Ji's team also organized sci-fi writers to see the launch of Chang'e-series probes and the dark matter particle explorer Wukong, and also the installment of the last part of the Five-hundred-meter Aperture Spherical Telescope, the world's largest single dish telescope.

"During the visits, sci-fi writers all said that the reality develops faster than imagined," Ji says.

In essence, sci-fi is a way of thinking, she says.

The fast development of science and technology in China urges people to think about their relationship with science and technology, so scifi, in whichever forms, literature, painting, animation, film or TV series, naturally becomes more popular in today's China, she says.

Although many people read classic sci-fi imported from the US or Japan, readers need to read original Chinese sci-fi works because the world has changed tremendously, she says.

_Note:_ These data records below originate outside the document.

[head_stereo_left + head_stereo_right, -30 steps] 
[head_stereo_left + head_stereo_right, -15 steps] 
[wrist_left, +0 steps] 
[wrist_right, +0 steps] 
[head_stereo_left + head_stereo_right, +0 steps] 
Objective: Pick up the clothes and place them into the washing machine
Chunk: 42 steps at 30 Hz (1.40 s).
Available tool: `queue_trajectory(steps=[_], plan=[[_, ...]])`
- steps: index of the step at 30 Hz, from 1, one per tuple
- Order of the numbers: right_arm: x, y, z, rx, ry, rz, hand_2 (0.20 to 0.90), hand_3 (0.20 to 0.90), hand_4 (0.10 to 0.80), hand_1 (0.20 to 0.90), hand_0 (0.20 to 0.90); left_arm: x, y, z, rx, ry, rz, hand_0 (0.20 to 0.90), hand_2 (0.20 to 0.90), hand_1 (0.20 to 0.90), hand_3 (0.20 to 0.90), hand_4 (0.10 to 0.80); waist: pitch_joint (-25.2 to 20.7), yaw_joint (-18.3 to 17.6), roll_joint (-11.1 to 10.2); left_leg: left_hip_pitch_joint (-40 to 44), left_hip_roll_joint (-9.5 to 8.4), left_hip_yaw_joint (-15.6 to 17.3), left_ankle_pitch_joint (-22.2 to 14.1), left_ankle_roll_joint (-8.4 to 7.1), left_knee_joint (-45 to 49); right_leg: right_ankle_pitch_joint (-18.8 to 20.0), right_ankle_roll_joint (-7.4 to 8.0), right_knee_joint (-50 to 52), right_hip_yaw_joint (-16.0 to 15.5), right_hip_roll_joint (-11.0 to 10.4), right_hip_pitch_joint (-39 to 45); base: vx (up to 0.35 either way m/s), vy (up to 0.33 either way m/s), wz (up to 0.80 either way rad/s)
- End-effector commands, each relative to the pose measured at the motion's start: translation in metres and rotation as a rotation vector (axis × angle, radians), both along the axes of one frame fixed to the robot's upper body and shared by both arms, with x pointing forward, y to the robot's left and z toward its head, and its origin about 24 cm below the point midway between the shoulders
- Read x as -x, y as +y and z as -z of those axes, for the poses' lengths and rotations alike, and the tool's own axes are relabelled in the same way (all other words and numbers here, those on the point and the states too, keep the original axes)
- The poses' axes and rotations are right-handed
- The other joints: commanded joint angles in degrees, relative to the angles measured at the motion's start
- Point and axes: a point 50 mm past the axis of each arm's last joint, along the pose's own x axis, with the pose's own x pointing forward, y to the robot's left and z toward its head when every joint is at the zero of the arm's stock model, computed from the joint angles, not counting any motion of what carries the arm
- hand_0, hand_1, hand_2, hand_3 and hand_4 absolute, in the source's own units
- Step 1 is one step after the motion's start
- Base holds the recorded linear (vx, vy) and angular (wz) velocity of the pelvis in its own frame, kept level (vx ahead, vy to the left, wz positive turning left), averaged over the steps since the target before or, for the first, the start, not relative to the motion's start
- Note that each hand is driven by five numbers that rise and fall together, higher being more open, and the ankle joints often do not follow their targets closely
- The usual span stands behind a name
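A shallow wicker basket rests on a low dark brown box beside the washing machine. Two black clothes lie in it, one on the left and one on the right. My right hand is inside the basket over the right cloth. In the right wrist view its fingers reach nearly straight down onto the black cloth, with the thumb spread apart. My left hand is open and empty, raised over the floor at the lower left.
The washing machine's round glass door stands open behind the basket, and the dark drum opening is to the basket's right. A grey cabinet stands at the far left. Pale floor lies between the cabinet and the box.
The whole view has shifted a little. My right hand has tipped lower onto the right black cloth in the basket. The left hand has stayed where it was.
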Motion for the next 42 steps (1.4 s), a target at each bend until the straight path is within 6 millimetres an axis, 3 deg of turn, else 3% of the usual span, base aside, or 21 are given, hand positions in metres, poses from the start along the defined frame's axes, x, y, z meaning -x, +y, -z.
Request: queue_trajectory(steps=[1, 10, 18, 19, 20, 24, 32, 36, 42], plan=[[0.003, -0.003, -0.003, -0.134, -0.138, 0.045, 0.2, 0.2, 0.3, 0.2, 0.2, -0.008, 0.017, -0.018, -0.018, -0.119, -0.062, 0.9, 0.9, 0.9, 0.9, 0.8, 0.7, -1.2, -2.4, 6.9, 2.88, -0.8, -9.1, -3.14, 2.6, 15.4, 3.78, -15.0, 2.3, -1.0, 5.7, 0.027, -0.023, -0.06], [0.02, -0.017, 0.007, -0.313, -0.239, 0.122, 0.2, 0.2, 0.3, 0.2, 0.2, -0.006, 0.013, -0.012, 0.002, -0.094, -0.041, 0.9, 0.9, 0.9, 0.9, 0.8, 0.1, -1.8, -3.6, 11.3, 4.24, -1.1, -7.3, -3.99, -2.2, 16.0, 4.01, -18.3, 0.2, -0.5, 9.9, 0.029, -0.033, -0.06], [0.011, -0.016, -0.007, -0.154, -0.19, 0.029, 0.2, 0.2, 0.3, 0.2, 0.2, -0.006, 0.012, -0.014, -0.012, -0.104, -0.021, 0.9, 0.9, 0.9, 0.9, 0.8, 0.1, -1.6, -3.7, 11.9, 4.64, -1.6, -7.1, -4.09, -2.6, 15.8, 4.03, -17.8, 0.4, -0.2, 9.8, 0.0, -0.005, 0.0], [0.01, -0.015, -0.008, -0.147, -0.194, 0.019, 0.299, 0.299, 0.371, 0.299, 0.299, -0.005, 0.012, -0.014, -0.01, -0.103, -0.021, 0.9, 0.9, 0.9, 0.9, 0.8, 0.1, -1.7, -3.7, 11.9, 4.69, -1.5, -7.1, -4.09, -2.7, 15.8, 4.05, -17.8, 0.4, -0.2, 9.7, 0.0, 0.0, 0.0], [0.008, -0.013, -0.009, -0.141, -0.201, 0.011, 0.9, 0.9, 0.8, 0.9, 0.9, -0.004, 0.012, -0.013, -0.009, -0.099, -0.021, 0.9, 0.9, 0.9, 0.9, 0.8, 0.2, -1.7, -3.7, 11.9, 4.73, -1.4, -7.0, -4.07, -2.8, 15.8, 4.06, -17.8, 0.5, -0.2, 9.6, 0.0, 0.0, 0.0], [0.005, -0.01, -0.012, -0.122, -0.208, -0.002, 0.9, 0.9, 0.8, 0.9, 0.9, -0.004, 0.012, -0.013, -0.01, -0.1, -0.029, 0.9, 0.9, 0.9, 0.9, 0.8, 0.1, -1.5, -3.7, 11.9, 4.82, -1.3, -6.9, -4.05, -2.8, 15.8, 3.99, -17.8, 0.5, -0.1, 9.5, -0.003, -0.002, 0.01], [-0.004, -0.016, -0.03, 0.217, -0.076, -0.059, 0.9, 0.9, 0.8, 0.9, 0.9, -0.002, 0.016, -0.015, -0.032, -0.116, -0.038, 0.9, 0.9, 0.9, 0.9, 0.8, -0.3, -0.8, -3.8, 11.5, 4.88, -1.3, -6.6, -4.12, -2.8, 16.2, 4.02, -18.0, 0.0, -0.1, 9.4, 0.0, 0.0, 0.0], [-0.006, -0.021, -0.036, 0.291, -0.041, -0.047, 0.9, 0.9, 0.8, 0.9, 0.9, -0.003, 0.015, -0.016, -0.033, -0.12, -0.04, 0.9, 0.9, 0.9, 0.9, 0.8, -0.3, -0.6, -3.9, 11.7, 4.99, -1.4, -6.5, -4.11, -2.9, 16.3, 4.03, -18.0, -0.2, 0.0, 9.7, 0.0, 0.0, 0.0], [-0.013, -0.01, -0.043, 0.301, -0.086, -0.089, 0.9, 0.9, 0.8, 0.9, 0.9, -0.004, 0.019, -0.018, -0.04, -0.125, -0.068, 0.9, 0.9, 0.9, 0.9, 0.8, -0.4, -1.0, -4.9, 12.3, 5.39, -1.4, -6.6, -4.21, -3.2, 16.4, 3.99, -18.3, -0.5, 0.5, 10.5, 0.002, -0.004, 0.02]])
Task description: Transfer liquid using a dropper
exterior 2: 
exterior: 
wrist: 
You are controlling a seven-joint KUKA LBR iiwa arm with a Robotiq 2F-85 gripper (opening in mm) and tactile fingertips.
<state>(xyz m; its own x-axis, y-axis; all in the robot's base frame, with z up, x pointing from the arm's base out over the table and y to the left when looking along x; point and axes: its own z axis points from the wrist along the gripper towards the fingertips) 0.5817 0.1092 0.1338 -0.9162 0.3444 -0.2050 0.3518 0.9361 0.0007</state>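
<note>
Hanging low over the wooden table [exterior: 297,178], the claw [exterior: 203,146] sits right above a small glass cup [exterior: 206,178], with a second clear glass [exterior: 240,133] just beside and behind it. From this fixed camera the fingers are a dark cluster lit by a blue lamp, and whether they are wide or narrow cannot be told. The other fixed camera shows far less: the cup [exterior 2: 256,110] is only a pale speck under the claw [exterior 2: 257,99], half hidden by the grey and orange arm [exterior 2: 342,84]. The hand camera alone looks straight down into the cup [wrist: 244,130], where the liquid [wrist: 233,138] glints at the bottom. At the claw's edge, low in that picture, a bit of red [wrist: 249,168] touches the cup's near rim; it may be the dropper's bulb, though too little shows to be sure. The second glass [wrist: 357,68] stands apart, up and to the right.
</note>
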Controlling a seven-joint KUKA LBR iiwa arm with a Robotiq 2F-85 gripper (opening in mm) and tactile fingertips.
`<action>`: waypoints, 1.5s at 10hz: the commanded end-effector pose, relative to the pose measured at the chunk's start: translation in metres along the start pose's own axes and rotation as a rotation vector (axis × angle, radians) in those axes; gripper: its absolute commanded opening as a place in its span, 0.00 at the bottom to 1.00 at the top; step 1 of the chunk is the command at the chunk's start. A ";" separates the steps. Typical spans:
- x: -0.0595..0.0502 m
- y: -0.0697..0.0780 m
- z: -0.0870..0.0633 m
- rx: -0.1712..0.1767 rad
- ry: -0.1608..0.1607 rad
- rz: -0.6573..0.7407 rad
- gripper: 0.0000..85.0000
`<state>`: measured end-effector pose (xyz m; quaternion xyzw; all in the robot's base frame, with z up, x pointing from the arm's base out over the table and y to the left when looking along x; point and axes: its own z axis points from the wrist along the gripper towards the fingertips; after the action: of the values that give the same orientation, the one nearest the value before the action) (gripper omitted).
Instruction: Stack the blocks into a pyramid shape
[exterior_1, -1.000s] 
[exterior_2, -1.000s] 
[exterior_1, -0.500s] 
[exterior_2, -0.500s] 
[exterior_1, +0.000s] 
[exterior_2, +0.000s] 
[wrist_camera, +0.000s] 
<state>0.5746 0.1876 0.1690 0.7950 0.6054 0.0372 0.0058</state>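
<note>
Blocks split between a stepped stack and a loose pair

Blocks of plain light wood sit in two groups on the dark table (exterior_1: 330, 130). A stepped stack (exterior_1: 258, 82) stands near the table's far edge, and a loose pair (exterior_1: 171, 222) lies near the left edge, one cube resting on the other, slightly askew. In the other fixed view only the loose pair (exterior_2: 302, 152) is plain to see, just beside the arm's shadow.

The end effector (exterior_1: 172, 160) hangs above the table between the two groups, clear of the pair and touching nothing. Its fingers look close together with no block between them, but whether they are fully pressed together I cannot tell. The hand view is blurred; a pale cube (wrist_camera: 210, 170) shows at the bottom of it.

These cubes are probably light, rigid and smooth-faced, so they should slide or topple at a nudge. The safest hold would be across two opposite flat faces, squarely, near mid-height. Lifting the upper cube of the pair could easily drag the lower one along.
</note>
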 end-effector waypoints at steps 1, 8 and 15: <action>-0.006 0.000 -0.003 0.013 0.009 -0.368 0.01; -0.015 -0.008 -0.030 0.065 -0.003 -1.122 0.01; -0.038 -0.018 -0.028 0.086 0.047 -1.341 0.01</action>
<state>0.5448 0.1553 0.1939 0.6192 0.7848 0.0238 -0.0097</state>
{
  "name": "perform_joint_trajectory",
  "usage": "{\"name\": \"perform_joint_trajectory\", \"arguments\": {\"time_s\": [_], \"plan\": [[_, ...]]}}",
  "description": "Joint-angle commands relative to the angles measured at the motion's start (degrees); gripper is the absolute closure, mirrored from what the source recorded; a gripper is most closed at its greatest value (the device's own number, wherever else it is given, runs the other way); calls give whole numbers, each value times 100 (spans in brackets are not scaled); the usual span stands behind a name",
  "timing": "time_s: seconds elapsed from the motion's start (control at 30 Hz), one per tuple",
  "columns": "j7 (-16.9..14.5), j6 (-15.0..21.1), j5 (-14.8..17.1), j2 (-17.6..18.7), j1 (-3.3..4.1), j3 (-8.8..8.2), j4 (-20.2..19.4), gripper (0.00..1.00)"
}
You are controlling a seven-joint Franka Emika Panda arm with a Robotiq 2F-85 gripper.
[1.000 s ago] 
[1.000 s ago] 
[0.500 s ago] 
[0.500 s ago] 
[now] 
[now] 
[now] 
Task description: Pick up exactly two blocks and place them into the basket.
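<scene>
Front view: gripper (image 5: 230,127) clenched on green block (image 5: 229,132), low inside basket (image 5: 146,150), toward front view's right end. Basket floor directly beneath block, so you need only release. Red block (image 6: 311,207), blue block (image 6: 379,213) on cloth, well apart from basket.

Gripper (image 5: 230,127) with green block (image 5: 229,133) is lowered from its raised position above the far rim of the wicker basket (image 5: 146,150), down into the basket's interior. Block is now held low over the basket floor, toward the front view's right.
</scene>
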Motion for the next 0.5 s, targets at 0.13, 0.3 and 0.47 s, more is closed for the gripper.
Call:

One particular interesting thing is Chinese people's idea about cyberpunk, Ji says.

The earliest cyberpunk is a reflection of a kind of highly mechanic civilization, a combination of high-end technology and low-end life. However, in China, people's recognition of cyberpunk is relatively positive.

"They will say this city, this street or this shopping mall looks very cyberpunk," she says.

"This kind of change shows how Chinese people's life has been changed or improved by internet in the past 10 years."

Another trendy change lies in the sci-fi works of artists or writers, whose ideas of the space used to be deeply influenced by English works, but now since Chinese spacecraft have traveled to the moon, Mars, or even more distant places, artists or writers started to portray different contents in their works.

For example, Japanese writer Taiyo Fujii wrote in his sci-fi story about Chinese people working in space and returning to the Earth for Spring Festival, which readers now regard as normal.